A tu per tu con l’autore
A cura di Marina Morassut
Nella prefazione al suo ultimo romanzo tradotto in Italia, L’uomo senza ombra. Il diario sessuale di Gerard Sorme (Carbonio 2020, traduzione di Nicola Manuppelli)/ Man Without a Shadow, Colin Wilson provoca i lettori affermando che “i romanzi non portano da nessuna parte”. A riprova di ciò, soprattutto per quelli che si sono sviluppati in Gran Bretagna, ribadisce che questi stessi sono inutili, in un certo senso, perché appena letti li si dimentica, salvo poche eccezioni. E ciò dipende, secondo Wilson, dal fatto che il romanziere è limitato dalla vicenda che racconta. Da qui il suo enunciato: un romanzo ha la sua ragione d’essere se ti offre una vacanza da te stesso. Di fatto la lettura dei romanzi non ci porta a nessun risultato significativo, ci fa sostanzialmente fare un giro per poi riportarci al punto di partenza. Discorso diverso è se leggiamo un saggio filosofico, ma a questo punto non parliamo più di romanzi. Come soluzione Wilson si propone la scrittura della “nana bianca” dei libri, un testo così denso di significati da doverlo e volerlo rileggere molte volte, ciascuna delle quali dischiude al lettore interpretazioni diverse. Un libro di idee e che tratta della vita così come siamo costretti a viverla. Ci può spiegare meglio questo concetto, che al contempo è anche uno dei massimi desideri di Wilson, ci sembra di capire?

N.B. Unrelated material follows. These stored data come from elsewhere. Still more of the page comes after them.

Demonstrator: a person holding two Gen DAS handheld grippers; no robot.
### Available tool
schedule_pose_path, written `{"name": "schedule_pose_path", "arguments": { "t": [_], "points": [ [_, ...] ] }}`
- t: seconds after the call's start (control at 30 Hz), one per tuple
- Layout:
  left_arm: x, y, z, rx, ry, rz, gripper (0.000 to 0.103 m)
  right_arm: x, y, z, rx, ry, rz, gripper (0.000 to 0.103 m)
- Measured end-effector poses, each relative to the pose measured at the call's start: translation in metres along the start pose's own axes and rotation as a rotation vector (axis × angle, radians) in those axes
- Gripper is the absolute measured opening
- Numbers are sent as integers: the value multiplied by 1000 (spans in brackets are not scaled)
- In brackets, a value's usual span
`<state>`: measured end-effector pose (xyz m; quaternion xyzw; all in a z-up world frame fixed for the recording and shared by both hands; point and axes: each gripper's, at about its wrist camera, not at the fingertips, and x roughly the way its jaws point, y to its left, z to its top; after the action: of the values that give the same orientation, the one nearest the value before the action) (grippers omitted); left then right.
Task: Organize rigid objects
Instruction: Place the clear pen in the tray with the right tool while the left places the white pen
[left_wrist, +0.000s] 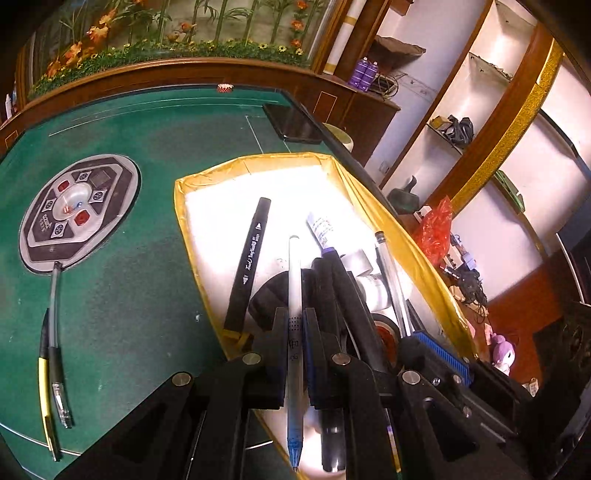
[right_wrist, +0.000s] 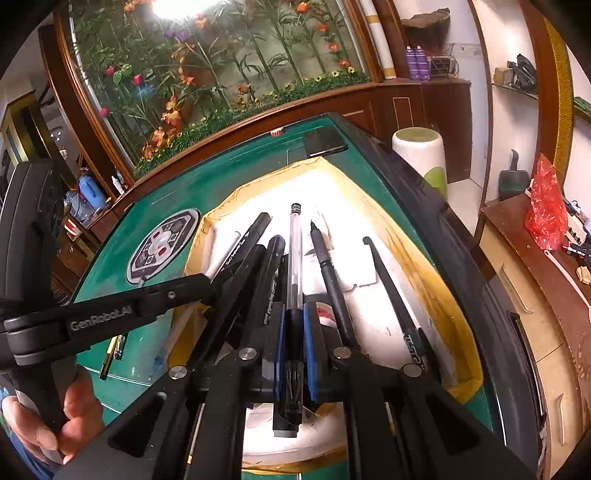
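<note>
My left gripper (left_wrist: 294, 325) is shut on a white pen with a blue tip (left_wrist: 294, 280), held over the yellow-rimmed white tray (left_wrist: 207, 177). My right gripper (right_wrist: 294, 325) is shut on a clear pen with a black grip (right_wrist: 294, 258), over the same tray (right_wrist: 454, 317). In the tray lie a black marker (left_wrist: 251, 258), a white-labelled purple pen (left_wrist: 322, 229), a clear pen (left_wrist: 388, 266) and rolls of tape (left_wrist: 384, 328). The right wrist view shows more black pens (right_wrist: 328, 273) in the tray. Two pens, a yellow one (left_wrist: 45, 387) and a clear one (left_wrist: 59, 376), lie on the green felt at left.
The green felt table (left_wrist: 129, 258) has a round control panel (left_wrist: 74, 210) in its middle. A black phone (left_wrist: 295, 123) lies at the far edge beside the tray. The left gripper's arm (right_wrist: 110, 314) crosses the right wrist view. Shelves and a cabinet stand to the right.
</note>
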<state>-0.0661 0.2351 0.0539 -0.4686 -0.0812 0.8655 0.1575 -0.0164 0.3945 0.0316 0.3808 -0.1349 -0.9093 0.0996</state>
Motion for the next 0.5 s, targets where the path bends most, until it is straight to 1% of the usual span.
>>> {"name": "schedule_pose_path", "arguments": {
  "t": [0.27,0.5],
  "points": [
    [8,-4,-4,14,7,7,7,10,0,-3,-12,33,-7,9],
    [11,-2,-6,10,29,-8,7,11,1,-5,-12,39,-12,10]
  ]
}}
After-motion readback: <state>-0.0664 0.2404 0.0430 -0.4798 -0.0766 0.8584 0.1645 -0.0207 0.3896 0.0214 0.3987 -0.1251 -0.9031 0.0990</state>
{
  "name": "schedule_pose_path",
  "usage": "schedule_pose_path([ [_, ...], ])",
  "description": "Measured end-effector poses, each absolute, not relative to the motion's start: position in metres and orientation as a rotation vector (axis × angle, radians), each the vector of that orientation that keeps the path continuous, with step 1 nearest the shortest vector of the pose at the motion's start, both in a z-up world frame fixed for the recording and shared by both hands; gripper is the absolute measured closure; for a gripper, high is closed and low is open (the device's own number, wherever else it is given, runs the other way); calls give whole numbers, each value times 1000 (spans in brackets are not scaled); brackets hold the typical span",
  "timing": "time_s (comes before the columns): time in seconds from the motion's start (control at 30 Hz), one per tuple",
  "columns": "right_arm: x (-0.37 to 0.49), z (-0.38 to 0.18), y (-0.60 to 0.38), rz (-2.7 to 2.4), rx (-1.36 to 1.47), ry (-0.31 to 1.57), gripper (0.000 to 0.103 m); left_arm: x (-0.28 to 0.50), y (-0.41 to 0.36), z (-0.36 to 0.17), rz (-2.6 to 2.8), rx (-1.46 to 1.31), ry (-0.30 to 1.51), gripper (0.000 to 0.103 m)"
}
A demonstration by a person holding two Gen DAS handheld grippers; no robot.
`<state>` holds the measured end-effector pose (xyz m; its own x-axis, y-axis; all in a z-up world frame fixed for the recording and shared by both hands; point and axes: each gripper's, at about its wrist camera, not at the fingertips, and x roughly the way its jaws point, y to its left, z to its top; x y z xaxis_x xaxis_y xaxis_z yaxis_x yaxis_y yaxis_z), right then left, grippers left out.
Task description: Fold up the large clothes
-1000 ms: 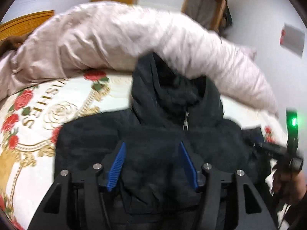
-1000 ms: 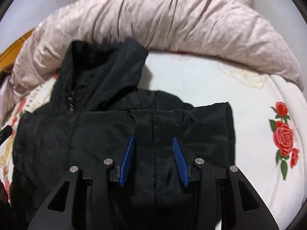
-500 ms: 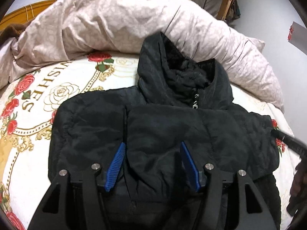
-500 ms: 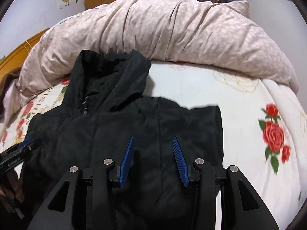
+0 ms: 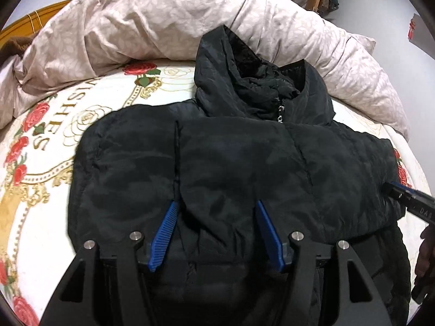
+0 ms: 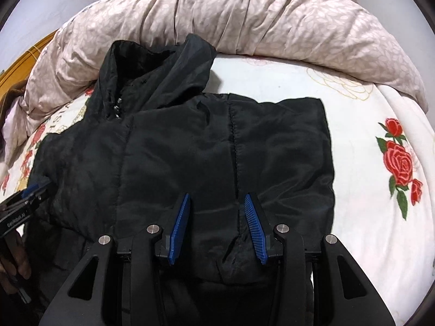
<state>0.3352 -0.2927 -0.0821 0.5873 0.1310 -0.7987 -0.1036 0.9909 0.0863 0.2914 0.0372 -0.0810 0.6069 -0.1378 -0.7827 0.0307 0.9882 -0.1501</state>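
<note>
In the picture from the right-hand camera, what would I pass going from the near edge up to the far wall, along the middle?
The right hand-held gripper → black jacket body → its hood → pink quilt bunched along the far side of the bed.

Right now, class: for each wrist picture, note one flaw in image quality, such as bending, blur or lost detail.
Left wrist view: fisheye bends the rose bedspread round, corners go black, and the black hooded jacket loses detail in shade. Right wrist view: same bending; sheen shows on the jacket, the duvet stays sharp.
</note>
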Motion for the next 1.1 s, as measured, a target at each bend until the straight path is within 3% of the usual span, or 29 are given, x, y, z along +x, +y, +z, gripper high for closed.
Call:
schedule_pose_path([
  [0.63, 260, -24, -273, 229, 73, 892, 58, 228, 30, 3, -68, -115, 886, 40],
  [1.1, 291, -21, -261, 267, 61, 891, 56, 247, 38, 6, -65, -113, 881, 40],
])
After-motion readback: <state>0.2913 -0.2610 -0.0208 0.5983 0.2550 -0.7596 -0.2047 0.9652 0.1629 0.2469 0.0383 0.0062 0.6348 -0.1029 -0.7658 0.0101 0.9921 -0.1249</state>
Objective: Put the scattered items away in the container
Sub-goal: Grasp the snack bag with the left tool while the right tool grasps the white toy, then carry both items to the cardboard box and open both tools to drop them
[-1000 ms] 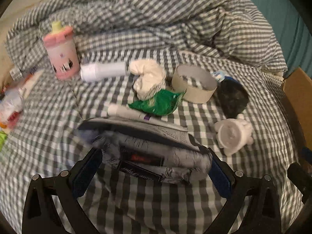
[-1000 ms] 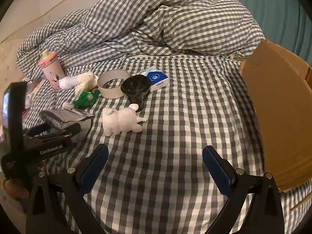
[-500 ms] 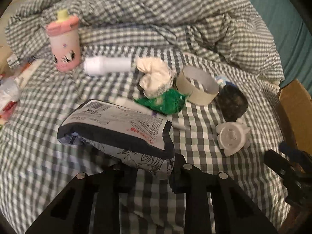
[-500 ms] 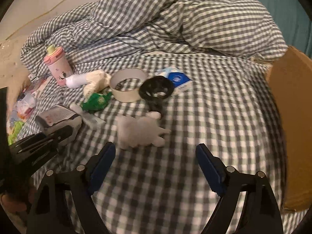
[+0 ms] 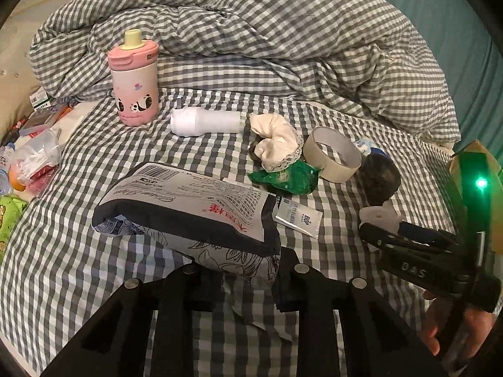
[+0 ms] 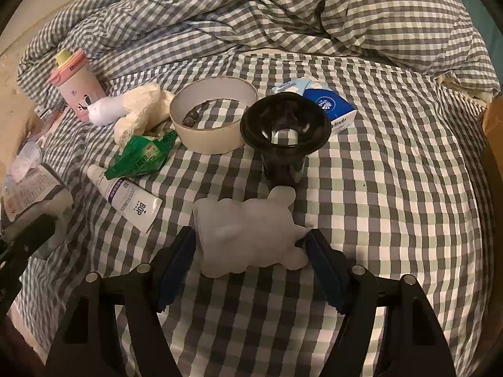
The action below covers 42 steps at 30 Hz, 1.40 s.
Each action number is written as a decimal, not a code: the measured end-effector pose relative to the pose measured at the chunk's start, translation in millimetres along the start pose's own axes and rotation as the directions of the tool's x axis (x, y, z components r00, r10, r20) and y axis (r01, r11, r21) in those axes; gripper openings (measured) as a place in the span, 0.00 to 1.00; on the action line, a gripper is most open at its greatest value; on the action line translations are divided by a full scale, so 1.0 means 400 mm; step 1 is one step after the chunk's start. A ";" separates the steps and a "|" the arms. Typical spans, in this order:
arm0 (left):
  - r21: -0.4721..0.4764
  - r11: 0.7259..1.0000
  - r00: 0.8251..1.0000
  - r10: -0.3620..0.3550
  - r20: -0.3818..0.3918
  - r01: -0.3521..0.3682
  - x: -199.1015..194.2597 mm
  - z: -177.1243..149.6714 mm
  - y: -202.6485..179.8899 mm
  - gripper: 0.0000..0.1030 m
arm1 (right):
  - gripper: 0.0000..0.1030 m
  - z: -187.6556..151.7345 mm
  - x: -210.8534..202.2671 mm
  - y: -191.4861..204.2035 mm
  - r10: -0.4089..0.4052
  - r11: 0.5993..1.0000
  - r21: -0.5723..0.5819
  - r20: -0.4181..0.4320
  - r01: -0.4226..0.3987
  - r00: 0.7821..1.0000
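On the near part of the checked bedspread (image 6: 393, 172), the right gripper (image 6: 248, 245) pinches a white rubbery animal-shaped toy (image 6: 248, 235) between its blue pads. To the left, the left gripper (image 5: 245, 270) clamps the near edge of a soft grey-and-white printed plastic pack (image 5: 188, 213).

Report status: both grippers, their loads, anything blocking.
Left gripper shut on tissue pack. Right gripper closing around white figurine, grip unconfirmed. Black funnel sits just beyond figurine. Cardboard box at right edge.
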State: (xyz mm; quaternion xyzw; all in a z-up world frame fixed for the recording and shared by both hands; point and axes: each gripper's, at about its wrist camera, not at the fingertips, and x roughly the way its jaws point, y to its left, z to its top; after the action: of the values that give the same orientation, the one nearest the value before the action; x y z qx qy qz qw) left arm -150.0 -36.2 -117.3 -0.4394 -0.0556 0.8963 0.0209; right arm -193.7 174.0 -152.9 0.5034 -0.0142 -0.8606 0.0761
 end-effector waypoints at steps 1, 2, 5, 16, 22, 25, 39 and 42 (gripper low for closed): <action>0.002 1.000 1.000 0.001 -0.001 -0.001 0.001 -0.001 0.001 0.24 | 0.70 0.002 0.000 0.002 -0.006 1.000 -0.005 -0.003 0.006 1.000; 0.004 1.000 1.000 0.003 -0.001 -0.003 0.000 -0.001 0.000 0.24 | 0.69 0.002 0.002 0.000 -0.011 1.000 -0.010 -0.005 0.011 1.000; 0.010 1.000 1.000 0.011 0.002 -0.011 -0.001 -0.003 -0.004 0.24 | 0.61 0.001 -0.014 0.001 -0.009 1.000 -0.019 0.008 0.009 1.000; 0.027 0.999 0.999 0.028 0.036 -0.029 -0.060 -0.003 -0.023 0.24 | 0.61 -0.027 -0.196 0.037 0.036 0.998 -0.045 0.104 -0.031 0.994; 0.046 0.999 0.996 0.020 0.088 -0.024 -0.143 -0.002 -0.044 0.24 | 0.61 -0.048 -0.315 0.059 0.028 0.998 -0.057 0.169 -0.018 0.985; 0.056 0.998 0.993 0.018 0.113 -0.024 -0.189 -0.008 -0.054 0.24 | 0.61 -0.065 -0.360 0.051 0.021 0.999 -0.049 0.191 -0.012 0.981; 0.100 0.995 0.984 -0.016 0.179 -0.002 -0.331 -0.046 -0.121 0.24 | 0.61 -0.152 -0.527 -0.034 -0.010 1.000 0.009 0.269 0.008 0.963; 0.123 0.992 0.983 -0.029 0.181 0.007 -0.344 -0.043 -0.163 0.24 | 0.61 -0.158 -0.564 -0.067 -0.022 1.000 0.022 0.284 0.016 0.959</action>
State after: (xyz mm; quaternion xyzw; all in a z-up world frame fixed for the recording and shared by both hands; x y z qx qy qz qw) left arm -52.7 18.1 -12.0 -0.3530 -0.0065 0.9342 0.0507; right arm -33.0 236.6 8.3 0.3756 -0.0286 -0.9244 0.0599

NT: È vero che ne L’uomo senza ombra Wilson rischia di fare leva su un gusto degradato per l’eccitazione, ma se lo fa è perché vuole sfruttare il potere del desiderio sessuale per coinvolgere i lettori ‒ almeno, quelli maschi eterosessuali ‒ a ogni livello. Wilson considerava il sesso come un importante punto di partenza nella ricerca di una coscienza più profonda, ma non come un fine di per sé, e lo riteneva qualcosa che gli esseri umani che hanno raggiunto uno stadio di evoluzione sufficientemente avanzato possono trascendere.

“Il vecchio romanzo del XIX secolo era interessato solo allo stile, non ai problemi dei suoi lettori”. Era questo il pensiero di Wilson, il quale, diversamente, si proponeva come un romanziere nuovo che trattava di realismo esistenziale. Wilson però non esplicita ciò che vorrebbe avvenisse effettivamente nel lettore. Si ha la sensazione che questa attenzione tutta nuova che gli accorda risulti come un atto dovuto da parte sua, da un lato, sulla spinta delle letture fatte, dall’altro perché Wilson è comunque figlio del suo tempo, riferendoci nello specifico al tempo in cui è stato in auge come scrittore – ovvero dalla seconda metà degli anni Cinquanta fino agli anni Settanta del secolo scorso –, che coincide con un’epoca particolarmente movimentata per il Regno Unito e più che mai per Londra, in balìa di una sorta di rivoluzione sociale permanente. Pensa che questa combinazione di fattori (la sua formazione culturale e l’epoca in cui Wilson scrive di più) possa essere una spiegazione del suo essere egli stesso un outsider?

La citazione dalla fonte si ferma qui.